Bluffton Historical Preservation Society teaches a little civility

October 25, 2010 

If there's one thing we can all agree on, it's that some people have no couth.

Whether it's the adults who have magically forgotten the existence of the words "please" and "thank you," or the kids who think The Golden Rule is some sort of new game for the Wii, mastering proper manners has become something of a lost art across the nation.

But rest assured, not all hope is lost in Bluffton.

At the Magical Manners class at the Colcock-Teel House in old town, 5- and 6-year-olds are learning the basics: how to introduce themselves, how to act at the dinner table and how to answer the phone.

The class -- part of the Bluffton Historical Preservation Society's Lost Art Series -- is taught by Lin Laffitte, a very patient woman for whom etiquette is more than just a way of life. It's in her blood.
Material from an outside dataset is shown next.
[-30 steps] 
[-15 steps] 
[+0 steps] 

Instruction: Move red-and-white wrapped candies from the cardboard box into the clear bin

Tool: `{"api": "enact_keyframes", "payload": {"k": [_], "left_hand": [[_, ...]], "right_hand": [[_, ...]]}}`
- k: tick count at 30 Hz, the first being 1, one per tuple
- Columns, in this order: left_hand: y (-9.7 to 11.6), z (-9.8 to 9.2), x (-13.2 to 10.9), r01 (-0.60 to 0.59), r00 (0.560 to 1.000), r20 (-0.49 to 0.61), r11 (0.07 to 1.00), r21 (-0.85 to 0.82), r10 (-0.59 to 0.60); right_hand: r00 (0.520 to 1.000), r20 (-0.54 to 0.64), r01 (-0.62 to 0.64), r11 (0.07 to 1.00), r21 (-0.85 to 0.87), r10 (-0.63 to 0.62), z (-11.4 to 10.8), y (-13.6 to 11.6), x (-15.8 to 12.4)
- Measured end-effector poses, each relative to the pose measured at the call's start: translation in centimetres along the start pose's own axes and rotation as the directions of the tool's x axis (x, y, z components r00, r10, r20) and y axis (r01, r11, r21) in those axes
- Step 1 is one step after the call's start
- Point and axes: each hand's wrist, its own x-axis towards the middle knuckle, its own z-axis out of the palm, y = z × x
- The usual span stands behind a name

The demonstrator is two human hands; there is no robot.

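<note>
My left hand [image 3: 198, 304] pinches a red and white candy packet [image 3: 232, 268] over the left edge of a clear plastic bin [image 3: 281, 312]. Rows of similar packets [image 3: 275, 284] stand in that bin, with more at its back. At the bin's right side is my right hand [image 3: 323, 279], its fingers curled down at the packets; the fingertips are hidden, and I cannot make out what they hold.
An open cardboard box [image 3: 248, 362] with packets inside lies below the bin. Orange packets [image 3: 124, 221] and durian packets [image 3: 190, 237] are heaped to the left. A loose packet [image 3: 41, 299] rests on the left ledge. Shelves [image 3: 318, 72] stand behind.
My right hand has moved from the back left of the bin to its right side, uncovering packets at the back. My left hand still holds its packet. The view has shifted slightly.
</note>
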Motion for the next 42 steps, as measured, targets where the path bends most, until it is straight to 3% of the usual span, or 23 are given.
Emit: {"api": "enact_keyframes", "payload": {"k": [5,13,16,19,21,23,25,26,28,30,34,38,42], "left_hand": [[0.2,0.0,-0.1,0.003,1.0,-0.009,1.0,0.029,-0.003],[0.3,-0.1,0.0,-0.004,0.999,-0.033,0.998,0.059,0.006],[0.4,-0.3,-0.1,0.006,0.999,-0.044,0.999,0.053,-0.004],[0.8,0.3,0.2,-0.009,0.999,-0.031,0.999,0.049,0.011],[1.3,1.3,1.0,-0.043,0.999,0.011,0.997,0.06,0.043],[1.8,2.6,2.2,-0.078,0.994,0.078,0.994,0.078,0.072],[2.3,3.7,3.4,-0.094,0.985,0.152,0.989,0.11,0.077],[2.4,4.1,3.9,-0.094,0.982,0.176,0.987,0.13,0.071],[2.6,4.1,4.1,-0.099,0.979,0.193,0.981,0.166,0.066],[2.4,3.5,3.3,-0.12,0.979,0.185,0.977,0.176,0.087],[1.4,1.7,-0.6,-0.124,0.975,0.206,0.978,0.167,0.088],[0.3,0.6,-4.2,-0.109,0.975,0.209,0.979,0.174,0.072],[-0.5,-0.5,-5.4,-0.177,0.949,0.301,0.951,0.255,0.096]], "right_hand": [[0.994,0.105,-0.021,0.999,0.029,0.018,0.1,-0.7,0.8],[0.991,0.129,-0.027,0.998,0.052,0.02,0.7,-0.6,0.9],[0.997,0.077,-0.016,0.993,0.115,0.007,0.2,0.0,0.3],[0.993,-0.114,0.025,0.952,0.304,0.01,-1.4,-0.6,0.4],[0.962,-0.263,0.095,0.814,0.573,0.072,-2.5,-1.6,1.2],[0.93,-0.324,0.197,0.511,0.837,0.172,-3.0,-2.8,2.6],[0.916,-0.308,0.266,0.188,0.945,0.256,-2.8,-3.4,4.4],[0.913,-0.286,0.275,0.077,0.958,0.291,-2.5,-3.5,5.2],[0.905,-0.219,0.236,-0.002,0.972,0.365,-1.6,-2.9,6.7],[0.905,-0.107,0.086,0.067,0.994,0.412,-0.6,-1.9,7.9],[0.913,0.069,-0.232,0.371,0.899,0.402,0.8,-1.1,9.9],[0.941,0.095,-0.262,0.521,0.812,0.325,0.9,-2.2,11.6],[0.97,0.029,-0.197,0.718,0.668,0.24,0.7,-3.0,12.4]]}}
Laffitte grew up in a large Southern family that believed in the importance of eating three meals a day together and having good manners above all else. She and her husband passed on those values to their own three children.

"My children love to have friends over. At one point there were eight teenagers in our home, and we were using cloth napkins, and they said they never do that at home," she said. "I love to entertain, set a table and throw a cocktail party. I love the beauty in the ritual of it and I think the world is yearning for that civility."

Before Laffitte started the local manners class, she attended The Etiquette and Leadership Institute in Georgia.

"The women at the institute teach from a place of love and kindness," she said. "It is like the Golden Rule. Think about other people, put others' needs ahead of your own and show respect, no matter the age."

To that end, Laffitte drives from Estill each week to teach Bluffton's youngest things like how to give a proper introduction and what goes into a good handshake. She manages to keep a steady flow of love and kindness as the children attempt to barrel in the room at the beginning of class.

"I grew up in a different age and time. We just knew manners because they were understood and expected then," she said. "It is different now, but these children are wonderful and eager to learn. We developed this (class) especially for the young children and they get it -- they soak it up and have fun."

Classes begin when each student greets Laffitte with a firm handshake and eye contact. The children then recite a rhyme about the proper placement of plates and utensils on the table -- to the beat of "Hey, Diddle Diddle." They place napkins in their laps and learn how to politely refuse the foods they don't enjoy.

The children are happy and even eager to wash their hands during class, but there's plenty of talking out of turn and giggling -- they are 5 and 6 years old, after all.

Jennifer Banks said she signed up her son, Benjamin, for the class so he could brush up on what he'd already been taught at home.

"I thought he needed to improve his manners a little bit and get ready for the big time," she said. "He is very good about polite greetings and thank yous now. The basics are important skills to have and if he keeps doing that, it is great."

Zachary Richards' mom, Maureen, said she thinks the most important thing her son has learned is "how not to interrupt when people are talking."

Meanwhile, Davis Rose's mother thought he'd enjoy being in the class with his friends.

"I love that he is helping me set the table at home," Paige Rose said. "He is watching my manners now and holding me accountable."

Laffitte aims to make the lessons fun so that the children easily retain what they learned in class.

For a majority of the children, the most exciting part of the lesson is when they get bubblegum eyeballs upon departure. The eyeballs remind them to look people in the eye during introductions.

"I like learning manners and looking people in the eye," student Adelaide Shirley said.

For parents who want to teach their children better manners, Laffitte recommends heading to the local bookstore.

"There are many great books out there to help parents with etiquette and make it fun."